10.02.2010

La dejé…

Dejé morir las lágrimas, la dejé morir, dejé que se ahogara tan acomodada ella en su piel de niña viviendo otra vida.

Partículas de agua traspasando el fondo, el armario, la sonrisa, el rio del arma, la desintoxicación y sus fractales. La dejé morir entera, magullada, lamiendo nadas en la deformidad, la dejé, me dejé estancada en el yo, líquida y pringosa.

La miré. Se sumergía su pelo, flotaba silencios, su pelo, sus lágrimas, se sumergía y la miré, mientras, flotaba, mordía palabras, bocados acuosos, vacios, introspectivos. Sedienta bebiendo de la propia sed la dejé ahogarse, el vestido flotaba, el pelo, los silencios, lágrimas mudas arrojaban desnudez, desbordadas las palabras bebiendo de su pecho.

La mujer deshidratada bebe, bebe de los tobillos, lame las muñecas, se solidifica en mujer congelada. El proceso de descongelación moja sus pies, humedece la piel que se vierte descamada, camaleónica, las células muertas revierten papel y tinta, turquesa, pasta de fibras vegetales blanqueadas, desleídas en agua.

De flojera y de artefactos la dejé morir, de sudor frio, de lluvia tatuada a luna completa. La dejé sumergirse de silencio, aullidos silentes, la miré, miré y ella, entretenida con su saliva, tragó su tuétano, corteza, materia acuosa, radiografía de mujer camaleónica, cóncava, construyendo embalses, ahogándose en pesadillas borrosas… ella buceó estalactitas de plata.

La dejé mojarse, lamer salitre, converger a tientas con el agua, verterse afluente caricia de rocas. Encauzó sus lágrimas aproximándose a las cascadas, matando insectos para morir de flojera y de artefactos.

La dejé estancarse con las aguas, estancada en el stop, en la lluvia del stop la dejé.
En las aguas, cubierta con un abrigo de nenúfar, convexa, suspendida de sueño y luna, la dejé en su letra.
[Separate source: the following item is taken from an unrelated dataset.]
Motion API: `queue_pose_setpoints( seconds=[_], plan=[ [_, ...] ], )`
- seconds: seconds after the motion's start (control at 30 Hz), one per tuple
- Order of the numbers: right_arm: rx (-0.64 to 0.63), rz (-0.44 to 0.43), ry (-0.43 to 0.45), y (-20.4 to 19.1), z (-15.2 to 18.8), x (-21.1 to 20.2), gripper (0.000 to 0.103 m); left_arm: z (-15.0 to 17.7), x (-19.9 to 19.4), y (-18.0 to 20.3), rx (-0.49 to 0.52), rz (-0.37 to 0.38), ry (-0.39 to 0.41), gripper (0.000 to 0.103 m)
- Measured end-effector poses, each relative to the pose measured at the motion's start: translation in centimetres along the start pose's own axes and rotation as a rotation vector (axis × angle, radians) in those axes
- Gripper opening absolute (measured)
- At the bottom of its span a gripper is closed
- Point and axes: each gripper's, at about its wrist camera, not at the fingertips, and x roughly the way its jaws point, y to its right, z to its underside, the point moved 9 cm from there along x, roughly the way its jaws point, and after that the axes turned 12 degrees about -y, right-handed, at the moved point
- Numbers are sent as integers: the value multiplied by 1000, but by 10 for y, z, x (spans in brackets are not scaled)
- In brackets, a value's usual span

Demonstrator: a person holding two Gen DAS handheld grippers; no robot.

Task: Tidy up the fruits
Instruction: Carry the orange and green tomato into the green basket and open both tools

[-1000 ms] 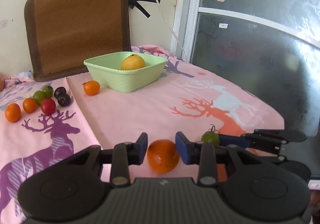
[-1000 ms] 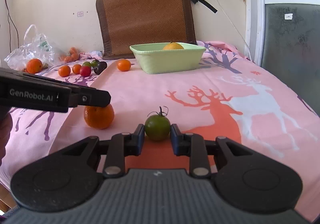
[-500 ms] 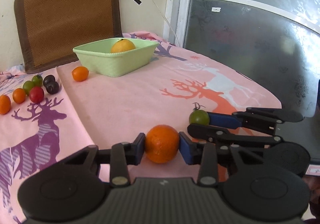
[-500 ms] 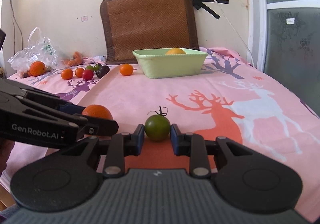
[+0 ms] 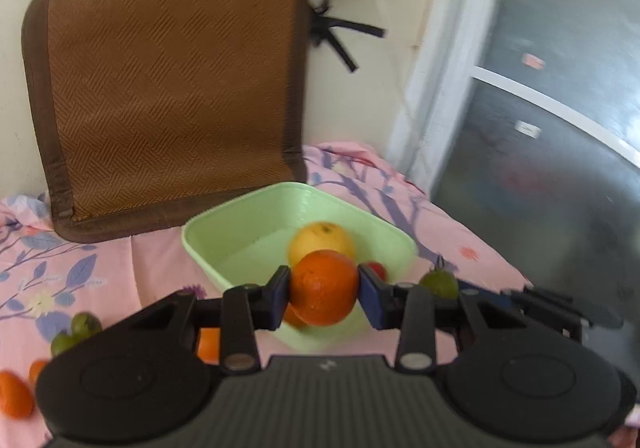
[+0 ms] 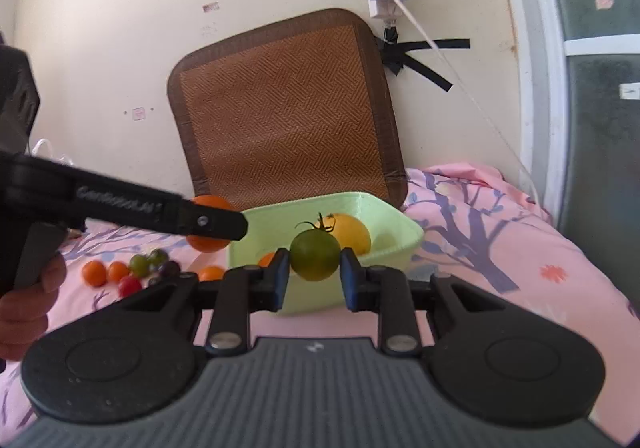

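Orange fruit fills the left gripper (image 5: 324, 294): its blue pads are clenched on an orange (image 5: 324, 292) held in the air in front of the pale green basin (image 5: 208, 248). Beside it, the right gripper (image 6: 314, 278) grasps a green tomato (image 6: 315, 255) with its stalk still on, pads pressing both sides, also lifted clear of the cloth and in front of the same basin's near wall. Inside the basin lies a yellow citrus fruit (image 6: 352, 234), with a small red fruit (image 5: 377, 270) near the right wall. The basin sits on a pink cloth (image 6: 500, 268) printed with purple trees, close to the far edge, where a brown woven mat (image 6: 288, 115) leans on the wall. Toward the cloth's left side sits a loose cluster of small fruits (image 6: 132, 272), orange, green, red and dark, well apart from the basin. A person's hand (image 6: 24, 308) holds the left gripper's handle at the right wrist view's left border.
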Motion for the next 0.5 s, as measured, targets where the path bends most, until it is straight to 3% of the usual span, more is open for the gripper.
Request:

Vomitaba asfalto impaciente, franca, dopada de azul y blanco, en el cauce vertical de la ingravidez ceñida la dejé, conspiró con sirenas en la roca.

Amaneció claro, el alba era pura descamación, agua, palabras, riego corpuscular, partícula elemental del tiempo y su materia.

La dejé recorriendo mares, ríos, pactando océanos completos, la dejé morir, retozar sobre la música, congelarse en la costumbre… la dejé paladeando el mordisco, catapultando mojada, la dejé morir…

La dejé marchar con sombrero de medio laó bajo la lluvia.

Inés Infante 82

Inés Infante ve a través de la soledad, se le revuelven las tripas, contiene la respiración y obstaculiza los miedos, los odios, el cartel de rencor.

Infante macarra eructa sus quejidos, rapea su pena, es pequeña y quiere expandirse, crecer, desbordarse de esqueleto, abundar hasta la piel, descomponer el trueque del juego, ampliar sus conexiones neuronales, no sentir la soledad de la perra que camina delante de ella.

Inés mira a través de la soledad y ve más soledad, dilatada y puntiaguda en su planicie, lamenta el exorcismo, la guerra, y los animales atropellados en el asfalto.
Inés Infante es niña y perra, tripas revueltas y contenedora de respiraciones, obstáculo de miedos, arranca sus orejas al cartel del rencor, amplificada y puntiaguda, macarra, rapera de silencio.

Sueña en color Inés, un hombre con barba le advierte ideales, los órganos del hombre se están destruyendo, ella puede ver a través de su soledad, de la silente armadura que lo cubre.

El pecho de Inés Infante explota en infinitos fragmentos de fractal, escupe palabras durante años formando un nido, amor donde reposar sus huesos, la sangre, gotas, luto y duelo…Elipse cálido y blando, el nido de Inés Infante tiene ventanas para observar el mundo y unas alas.